Final answer:
DNA polymerase acts on both the leading and lagging strands at the replication fork, synthesizing DNA continuously on the leading strand and in Okazaki fragments on the lagging strand, while also performing a proofreading function to maintain genetic accuracy.
Step-by-step explanation:
During normal DNA replication at a replication fork, the enzyme DNA polymerase acts on both the leading and lagging strands. On the leading strand, DNA polymerase synthesizes a new strand of DNA continuously by adding nucleotides in a 5' to 3' direction, complementing the parental 3' to 5' strand. However, due to the anti-parallel nature of the two strands in a DNA molecule, the lagging strand, which complements the 5' to 3' parental strand, is synthesized in short fragments known as Okazaki fragments, also in a 5' to 3' direction.

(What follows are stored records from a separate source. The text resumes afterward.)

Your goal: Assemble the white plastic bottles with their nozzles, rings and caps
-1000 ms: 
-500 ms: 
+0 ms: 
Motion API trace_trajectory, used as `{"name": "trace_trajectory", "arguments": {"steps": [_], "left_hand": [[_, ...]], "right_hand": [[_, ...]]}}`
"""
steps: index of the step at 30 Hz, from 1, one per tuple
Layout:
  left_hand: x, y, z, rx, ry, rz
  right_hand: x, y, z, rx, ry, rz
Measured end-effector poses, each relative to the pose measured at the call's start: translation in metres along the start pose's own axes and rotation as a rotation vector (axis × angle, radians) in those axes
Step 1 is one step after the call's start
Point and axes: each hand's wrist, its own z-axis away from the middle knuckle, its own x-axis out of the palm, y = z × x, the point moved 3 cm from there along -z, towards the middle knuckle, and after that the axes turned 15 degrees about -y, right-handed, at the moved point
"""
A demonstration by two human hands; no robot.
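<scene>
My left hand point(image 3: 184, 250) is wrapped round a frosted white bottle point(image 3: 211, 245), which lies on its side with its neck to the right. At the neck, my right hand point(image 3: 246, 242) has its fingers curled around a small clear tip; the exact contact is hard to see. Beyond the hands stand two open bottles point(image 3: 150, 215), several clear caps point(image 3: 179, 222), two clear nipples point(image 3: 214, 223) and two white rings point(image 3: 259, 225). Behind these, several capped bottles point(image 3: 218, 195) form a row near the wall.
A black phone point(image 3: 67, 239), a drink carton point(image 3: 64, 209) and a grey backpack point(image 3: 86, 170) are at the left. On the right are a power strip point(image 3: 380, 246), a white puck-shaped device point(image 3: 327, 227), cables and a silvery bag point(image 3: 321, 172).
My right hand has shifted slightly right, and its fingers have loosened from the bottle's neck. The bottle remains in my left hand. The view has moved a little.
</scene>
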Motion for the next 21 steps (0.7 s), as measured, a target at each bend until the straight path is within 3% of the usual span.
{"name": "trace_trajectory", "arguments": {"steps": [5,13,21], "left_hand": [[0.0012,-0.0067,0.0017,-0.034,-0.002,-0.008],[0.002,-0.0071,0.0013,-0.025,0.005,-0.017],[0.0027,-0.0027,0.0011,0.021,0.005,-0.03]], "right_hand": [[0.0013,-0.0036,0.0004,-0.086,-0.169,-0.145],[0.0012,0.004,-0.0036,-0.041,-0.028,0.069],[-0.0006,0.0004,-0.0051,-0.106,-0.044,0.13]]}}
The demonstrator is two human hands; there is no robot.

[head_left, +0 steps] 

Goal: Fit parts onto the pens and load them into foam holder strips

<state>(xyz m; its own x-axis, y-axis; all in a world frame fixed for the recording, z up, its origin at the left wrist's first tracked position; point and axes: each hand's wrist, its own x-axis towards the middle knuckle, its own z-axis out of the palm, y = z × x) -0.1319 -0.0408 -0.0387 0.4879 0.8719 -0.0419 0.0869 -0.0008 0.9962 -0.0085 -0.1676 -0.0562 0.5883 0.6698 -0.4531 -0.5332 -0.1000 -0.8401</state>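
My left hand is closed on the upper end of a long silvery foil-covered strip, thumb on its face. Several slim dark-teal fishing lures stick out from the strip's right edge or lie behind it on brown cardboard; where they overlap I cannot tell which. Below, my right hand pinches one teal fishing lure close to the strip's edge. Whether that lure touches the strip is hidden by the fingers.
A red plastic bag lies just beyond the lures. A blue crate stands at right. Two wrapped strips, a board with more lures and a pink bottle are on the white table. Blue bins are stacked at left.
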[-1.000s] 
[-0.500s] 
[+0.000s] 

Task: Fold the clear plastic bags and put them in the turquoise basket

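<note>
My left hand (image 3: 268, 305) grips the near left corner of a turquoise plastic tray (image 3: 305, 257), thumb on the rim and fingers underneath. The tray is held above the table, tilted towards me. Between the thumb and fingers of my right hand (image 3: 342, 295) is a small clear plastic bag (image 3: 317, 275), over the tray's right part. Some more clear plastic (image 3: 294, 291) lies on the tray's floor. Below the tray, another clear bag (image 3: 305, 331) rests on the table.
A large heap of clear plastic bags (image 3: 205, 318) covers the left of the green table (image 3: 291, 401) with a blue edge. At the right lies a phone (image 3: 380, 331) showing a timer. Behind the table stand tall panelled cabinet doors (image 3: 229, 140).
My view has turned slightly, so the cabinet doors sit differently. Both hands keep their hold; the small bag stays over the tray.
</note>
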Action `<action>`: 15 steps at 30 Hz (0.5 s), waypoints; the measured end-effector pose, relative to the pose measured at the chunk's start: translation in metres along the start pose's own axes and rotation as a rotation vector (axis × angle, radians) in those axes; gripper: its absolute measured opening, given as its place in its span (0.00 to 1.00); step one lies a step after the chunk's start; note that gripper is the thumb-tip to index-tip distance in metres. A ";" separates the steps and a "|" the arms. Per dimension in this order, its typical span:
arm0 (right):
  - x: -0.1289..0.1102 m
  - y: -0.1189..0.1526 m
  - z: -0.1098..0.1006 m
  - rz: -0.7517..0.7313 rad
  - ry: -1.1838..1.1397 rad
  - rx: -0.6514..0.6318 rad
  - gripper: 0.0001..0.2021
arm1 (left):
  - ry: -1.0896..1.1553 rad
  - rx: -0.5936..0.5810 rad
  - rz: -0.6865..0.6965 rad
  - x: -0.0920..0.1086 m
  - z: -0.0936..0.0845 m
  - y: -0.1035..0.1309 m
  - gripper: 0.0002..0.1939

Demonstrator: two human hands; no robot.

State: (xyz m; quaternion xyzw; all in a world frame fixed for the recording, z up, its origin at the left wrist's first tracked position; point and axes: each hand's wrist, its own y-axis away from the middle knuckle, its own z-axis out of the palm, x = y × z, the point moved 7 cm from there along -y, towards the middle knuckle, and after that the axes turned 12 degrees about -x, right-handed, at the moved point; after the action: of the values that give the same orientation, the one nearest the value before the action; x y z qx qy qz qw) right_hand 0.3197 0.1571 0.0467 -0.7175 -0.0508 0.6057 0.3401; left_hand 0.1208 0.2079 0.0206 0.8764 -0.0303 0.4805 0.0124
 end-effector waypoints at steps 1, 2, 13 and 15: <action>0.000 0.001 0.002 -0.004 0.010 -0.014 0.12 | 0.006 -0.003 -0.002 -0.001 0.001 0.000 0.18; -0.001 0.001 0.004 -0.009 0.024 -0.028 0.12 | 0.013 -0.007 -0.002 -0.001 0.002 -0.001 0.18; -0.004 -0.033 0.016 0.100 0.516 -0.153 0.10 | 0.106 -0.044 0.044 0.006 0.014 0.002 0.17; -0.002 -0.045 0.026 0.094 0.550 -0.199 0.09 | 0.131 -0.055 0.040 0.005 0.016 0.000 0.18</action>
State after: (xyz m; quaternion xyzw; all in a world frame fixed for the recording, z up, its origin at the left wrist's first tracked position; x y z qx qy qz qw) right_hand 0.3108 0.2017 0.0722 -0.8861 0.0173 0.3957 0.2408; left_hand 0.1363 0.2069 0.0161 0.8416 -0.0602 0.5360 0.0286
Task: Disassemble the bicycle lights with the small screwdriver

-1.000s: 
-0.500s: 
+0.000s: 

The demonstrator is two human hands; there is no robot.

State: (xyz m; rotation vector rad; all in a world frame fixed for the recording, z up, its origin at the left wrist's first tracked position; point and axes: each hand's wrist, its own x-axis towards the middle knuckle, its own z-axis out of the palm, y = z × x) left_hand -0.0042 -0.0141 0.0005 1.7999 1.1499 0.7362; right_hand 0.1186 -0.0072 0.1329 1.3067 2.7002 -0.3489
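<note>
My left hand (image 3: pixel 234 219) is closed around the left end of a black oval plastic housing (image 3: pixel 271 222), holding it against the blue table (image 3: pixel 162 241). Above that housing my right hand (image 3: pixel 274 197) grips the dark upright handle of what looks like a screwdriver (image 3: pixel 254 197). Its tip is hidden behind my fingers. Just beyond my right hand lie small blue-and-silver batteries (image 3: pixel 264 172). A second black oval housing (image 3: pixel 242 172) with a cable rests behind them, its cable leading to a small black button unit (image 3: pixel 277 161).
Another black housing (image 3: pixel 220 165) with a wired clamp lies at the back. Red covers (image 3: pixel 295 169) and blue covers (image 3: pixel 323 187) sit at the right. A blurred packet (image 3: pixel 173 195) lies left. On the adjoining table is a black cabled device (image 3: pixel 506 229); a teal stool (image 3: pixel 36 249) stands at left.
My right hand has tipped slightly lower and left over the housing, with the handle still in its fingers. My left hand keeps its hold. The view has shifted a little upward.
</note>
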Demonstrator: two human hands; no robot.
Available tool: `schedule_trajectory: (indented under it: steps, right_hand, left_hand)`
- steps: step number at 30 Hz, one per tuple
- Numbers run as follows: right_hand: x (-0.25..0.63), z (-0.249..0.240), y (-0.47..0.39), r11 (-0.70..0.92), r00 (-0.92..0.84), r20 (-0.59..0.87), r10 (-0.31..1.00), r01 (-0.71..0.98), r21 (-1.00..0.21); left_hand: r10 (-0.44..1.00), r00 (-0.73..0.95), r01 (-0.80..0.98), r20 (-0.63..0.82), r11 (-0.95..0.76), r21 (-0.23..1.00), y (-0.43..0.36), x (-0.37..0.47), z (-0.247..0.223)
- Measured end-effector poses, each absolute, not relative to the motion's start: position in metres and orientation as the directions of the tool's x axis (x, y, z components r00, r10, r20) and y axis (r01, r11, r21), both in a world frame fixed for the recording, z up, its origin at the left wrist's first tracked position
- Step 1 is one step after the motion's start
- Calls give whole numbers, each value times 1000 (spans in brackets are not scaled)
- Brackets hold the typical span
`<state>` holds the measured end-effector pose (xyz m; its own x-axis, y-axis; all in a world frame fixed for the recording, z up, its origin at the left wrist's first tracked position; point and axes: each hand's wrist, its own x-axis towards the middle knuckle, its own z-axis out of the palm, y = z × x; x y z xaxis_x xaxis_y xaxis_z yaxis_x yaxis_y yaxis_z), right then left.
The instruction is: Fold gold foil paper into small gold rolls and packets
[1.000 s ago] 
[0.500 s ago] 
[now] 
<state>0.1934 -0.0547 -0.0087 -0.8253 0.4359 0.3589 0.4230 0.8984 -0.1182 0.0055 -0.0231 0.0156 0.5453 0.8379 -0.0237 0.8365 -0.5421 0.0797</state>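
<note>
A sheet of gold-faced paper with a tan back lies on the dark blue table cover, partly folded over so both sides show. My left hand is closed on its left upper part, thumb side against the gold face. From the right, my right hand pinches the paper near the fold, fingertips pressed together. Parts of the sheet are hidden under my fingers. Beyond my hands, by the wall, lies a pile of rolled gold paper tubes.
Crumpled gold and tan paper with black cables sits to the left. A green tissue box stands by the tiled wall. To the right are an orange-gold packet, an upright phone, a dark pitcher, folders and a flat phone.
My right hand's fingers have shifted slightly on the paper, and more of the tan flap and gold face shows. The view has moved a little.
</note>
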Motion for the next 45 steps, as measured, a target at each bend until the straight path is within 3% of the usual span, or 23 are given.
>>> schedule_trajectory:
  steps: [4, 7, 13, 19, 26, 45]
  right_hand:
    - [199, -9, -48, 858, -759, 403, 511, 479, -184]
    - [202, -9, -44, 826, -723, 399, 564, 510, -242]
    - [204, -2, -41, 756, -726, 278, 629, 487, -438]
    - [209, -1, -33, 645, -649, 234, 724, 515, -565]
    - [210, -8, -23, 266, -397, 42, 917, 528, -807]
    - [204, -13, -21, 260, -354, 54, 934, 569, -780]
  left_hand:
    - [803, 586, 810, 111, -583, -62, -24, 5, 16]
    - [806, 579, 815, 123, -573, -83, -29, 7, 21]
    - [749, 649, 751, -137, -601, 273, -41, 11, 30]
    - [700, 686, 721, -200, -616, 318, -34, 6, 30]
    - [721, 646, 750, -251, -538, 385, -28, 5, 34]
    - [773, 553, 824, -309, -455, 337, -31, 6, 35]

A helicase enzyme unwinds the DNA double helix, forming the replication fork. Primase sets down RNA primers, which then allow DNA polymerase to synthesize these fragments on the lagging strand. DNA polymerase III is the main enzyme that extends both the leading strand and the Okazaki fragments on the lagging strand. Afterwards, DNA polymerase I replaces RNA primers with DNA nucleotides. Finally, DNA ligase seals the gaps between the Okazaki fragments, forming a continuous strand.
It is essential to note that DNA polymerase also has a proofreading function, which helps correct errors by removing incorrectly matched bases. As such, DNA replication ensures accuracy and fidelity in the transmission of genetic information from one generation to the next.